Last fall, I was presenting at a conference for domestic payment schemes. These are organizations from around the world that, like Interac, were built to enable payments and move money safely within their own borders. At the event, there was much discussion about how some countries gradually ceded control of their everyday payment infrastructure to global networks. What was once a domestic capability for these countries is now, effectively, foreign-owned. Many of the delegates wanted to understand how Canada avoided that fate. How did we build something trusted, resilient, and uniquely our own? And what would it take for other countries to do the same?
I’ve been thinking a lot about those conversations since. Because I think they point to something urgent and important about Canada’s place in the world.
We’re living through a period of profound instability. The assumptions that underpinned decades of international cooperation — that we all benefit when rules are followed, that institutions are respected, and that partnerships built over generations based on mutual respect would hold — are being tested in ways most of us couldn’t have imagined even a few years ago. When Prime Minister Carney stood at Davos earlier this year and described a rupture in the world order, he was naming something that leaders, businesses, and citizens around the world were already feeling.
What struck me most about the response to that speech wasn’t what Canadians thought of it. We know who we are and what we’ve built. What was exciting was watching the rest of the world wake up to it. In a world full of volatility, there’s a real and growing hunger for something more stable, more reliable. For someone countries and institutions can actually trust.
When I think about what makes Canada trustworthy — not just likeable or decent, but genuinely trustworthy — it starts with stability. Our institutions, our democracy, our legal frameworks, our financial system have held strong throughout the years. Not always perfectly, and certainly not without challenges, but they’ve held. When our political process has been tested, it has followed its own rules. When our institutions have been pressured, they’ve bent without breaking.
And then there are our national values. When other countries look at Canada, they see a country that values science, education, inclusivity, and the rule of law. We’ve always known this about ourselves, perhaps too well to fully appreciate it. But what’s shifting now is that the rest of the world is taking notice. The flag patches on our backpacks have always been a bit of a running joke, but they point to something real — a global recognition that Canada stands for something. And right now, standing for something may be our competitive advantage.

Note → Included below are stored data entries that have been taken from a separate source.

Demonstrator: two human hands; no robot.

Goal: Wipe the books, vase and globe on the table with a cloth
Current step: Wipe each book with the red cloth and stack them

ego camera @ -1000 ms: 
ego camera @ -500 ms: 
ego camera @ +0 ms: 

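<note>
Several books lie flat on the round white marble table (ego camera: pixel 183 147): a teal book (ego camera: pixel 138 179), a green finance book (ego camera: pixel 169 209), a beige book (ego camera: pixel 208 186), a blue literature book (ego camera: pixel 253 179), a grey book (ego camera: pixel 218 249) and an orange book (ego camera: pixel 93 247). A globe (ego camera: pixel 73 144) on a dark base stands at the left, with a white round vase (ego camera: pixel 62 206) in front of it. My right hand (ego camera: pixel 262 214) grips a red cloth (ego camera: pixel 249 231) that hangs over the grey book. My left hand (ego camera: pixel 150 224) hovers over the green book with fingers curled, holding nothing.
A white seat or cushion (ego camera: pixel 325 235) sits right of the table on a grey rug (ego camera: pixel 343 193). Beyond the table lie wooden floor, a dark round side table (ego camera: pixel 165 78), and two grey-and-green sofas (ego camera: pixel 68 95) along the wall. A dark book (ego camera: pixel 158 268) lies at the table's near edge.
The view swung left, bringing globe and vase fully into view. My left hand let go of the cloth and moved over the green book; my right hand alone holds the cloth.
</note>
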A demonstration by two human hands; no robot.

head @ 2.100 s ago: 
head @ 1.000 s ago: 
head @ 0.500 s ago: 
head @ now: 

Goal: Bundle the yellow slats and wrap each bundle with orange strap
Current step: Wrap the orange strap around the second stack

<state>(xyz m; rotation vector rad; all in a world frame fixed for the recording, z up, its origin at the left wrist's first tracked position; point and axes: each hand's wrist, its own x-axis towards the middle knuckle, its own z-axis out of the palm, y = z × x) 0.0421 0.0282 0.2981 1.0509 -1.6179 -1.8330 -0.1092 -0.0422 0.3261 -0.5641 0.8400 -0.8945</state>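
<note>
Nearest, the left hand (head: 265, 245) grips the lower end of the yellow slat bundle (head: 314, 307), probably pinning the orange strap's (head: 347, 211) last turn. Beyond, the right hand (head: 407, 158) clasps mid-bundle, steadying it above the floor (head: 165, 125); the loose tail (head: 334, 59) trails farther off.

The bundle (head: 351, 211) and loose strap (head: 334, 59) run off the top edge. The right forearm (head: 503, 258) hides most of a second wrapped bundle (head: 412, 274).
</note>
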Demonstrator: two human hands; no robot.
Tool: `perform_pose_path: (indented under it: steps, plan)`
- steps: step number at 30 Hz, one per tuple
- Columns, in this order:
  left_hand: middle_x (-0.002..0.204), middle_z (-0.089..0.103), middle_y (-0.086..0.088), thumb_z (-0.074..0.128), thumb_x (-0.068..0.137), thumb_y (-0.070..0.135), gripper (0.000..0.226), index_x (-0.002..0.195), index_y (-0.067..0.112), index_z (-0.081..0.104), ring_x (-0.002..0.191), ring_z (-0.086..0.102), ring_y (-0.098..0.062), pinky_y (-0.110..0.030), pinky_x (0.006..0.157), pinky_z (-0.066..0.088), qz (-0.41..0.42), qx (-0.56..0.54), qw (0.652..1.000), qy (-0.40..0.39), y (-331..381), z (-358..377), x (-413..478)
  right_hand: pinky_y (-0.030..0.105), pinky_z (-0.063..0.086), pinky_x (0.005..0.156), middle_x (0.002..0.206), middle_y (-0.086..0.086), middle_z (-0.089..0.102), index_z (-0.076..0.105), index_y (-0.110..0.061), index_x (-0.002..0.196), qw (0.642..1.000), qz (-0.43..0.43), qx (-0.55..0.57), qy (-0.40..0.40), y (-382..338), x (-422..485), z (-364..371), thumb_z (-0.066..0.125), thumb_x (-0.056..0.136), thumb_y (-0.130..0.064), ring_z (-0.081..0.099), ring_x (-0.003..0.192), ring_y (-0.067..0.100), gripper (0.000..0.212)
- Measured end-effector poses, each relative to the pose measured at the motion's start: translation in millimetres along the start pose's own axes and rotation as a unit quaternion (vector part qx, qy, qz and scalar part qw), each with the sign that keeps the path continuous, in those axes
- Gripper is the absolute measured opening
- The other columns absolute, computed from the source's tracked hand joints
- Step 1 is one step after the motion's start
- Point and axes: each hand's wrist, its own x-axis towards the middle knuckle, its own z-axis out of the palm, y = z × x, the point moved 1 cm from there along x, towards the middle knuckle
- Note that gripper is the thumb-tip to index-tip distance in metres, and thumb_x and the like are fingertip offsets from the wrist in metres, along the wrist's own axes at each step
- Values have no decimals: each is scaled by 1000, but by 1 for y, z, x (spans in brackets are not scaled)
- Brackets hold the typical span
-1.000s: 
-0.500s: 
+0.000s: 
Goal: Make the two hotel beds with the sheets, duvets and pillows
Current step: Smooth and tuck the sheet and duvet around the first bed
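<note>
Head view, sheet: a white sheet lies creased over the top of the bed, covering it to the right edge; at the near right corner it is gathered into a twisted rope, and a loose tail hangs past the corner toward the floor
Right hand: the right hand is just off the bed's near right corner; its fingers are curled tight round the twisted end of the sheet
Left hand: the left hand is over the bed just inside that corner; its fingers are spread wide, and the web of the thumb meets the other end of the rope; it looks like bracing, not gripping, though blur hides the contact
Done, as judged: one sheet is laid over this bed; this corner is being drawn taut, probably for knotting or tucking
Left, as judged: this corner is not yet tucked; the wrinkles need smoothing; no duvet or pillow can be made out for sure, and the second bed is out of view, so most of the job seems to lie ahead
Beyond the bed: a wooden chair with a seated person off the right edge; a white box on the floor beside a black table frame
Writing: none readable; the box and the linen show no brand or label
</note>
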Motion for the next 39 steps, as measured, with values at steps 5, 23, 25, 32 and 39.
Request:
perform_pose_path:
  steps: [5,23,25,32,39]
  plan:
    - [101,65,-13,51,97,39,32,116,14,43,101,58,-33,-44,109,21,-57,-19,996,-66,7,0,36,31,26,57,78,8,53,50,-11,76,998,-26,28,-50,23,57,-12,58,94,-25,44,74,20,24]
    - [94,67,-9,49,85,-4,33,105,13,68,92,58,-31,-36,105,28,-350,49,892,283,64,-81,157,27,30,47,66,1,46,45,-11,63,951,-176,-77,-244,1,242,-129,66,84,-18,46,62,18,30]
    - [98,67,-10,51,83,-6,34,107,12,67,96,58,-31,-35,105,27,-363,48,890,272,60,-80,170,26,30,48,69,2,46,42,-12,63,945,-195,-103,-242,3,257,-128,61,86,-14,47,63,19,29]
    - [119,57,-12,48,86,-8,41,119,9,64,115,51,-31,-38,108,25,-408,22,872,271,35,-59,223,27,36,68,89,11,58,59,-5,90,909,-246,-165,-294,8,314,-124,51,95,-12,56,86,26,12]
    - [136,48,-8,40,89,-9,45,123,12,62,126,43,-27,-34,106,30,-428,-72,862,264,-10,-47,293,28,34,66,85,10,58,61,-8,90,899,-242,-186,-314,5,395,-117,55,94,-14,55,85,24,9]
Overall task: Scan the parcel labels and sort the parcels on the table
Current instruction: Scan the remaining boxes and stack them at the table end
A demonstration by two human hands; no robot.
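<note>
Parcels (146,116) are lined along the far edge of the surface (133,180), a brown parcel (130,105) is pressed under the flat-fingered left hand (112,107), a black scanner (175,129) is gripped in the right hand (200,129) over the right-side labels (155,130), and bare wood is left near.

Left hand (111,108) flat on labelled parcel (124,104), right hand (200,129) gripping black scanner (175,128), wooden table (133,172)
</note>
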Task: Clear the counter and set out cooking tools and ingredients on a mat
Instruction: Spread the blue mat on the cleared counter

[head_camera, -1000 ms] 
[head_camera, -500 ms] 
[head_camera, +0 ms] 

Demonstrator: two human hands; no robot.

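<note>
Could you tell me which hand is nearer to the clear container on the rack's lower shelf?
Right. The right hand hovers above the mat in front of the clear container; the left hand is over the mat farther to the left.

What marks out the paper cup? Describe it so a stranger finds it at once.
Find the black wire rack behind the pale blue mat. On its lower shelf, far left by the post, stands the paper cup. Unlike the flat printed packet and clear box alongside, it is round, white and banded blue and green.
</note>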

The question, then, is how do we turn that reputation into something tangible? How do we move from being respected to being relied upon? I think we’ve undervalued trust as a strategic asset for a long time. It has felt, in the best possible way, like a given — so steady and familiar, we stopped seeing it for what it is. That’s changing now. I think this could be a true zeitgeist moment for Canada, one we can’t afford to let pass.
Interac is, for me, proof of what’s possible when trust is built intentionally over time. Most Canadians still don’t know that Interac is 100% Canadian. It’s so woven into the fabric of daily life — the tap at the gas station, sending an Interac e-Transfer transaction to pay the dog-sitter, the login to CRA — that people assume it must be universal. It has the feel of infrastructure that has simply always been there. That invisibility is, in a strange way, the highest compliment. It means the trust is complete. You don’t think about the systems you trust most… you just use them.
But that same invisibility also means we’ve never really had to champion what we built. We’ve never had to explain to the world that Canada chose, deliberately and strategically, to maintain a domestic payments network, one owned not just by the big banks but by credit unions and the local institutions that serve communities in every corner of this country. We built something inclusive by design. We built something that works for everyone. And we did it so quietly that most of the people who rely on it every day don’t even realize it’s Canadian.
The delegates at that conference for domestic payment schemes realized it. A growing number of countries, watching their own financial infrastructure drift into foreign hands, are realizing it. The world is coming to Canada to understand how we got here.
Which, of course, leaves one more question: what do we do with this moment? The Prime Minister’s Davos speech pointed to the possibility of middle powers stepping into the vacuum left by a fracturing world order, not by building walls, but by offering something better. A coalition of countries that still believe in stability, shared values, and the idea that rules matter. Canada, he argued, has a role to play in convening that coalition.
I think he’s right. And I think the path from vision to reality runs directly through the kind of institutional trust Canada has spent decades building — in our democracy, in our financial systems, in the values embedded in the way we do business.
As Canadians, we’re not naturally inclined to shout about any of this. I’d say it’s time to behave a little less Canadian on that front. The world is looking for stability. It’s looking for values it can recognize and respect. It’s looking, more than anything, for someone it can trust. We’ve built that, quietly, over a very long time. Now is the moment to share it.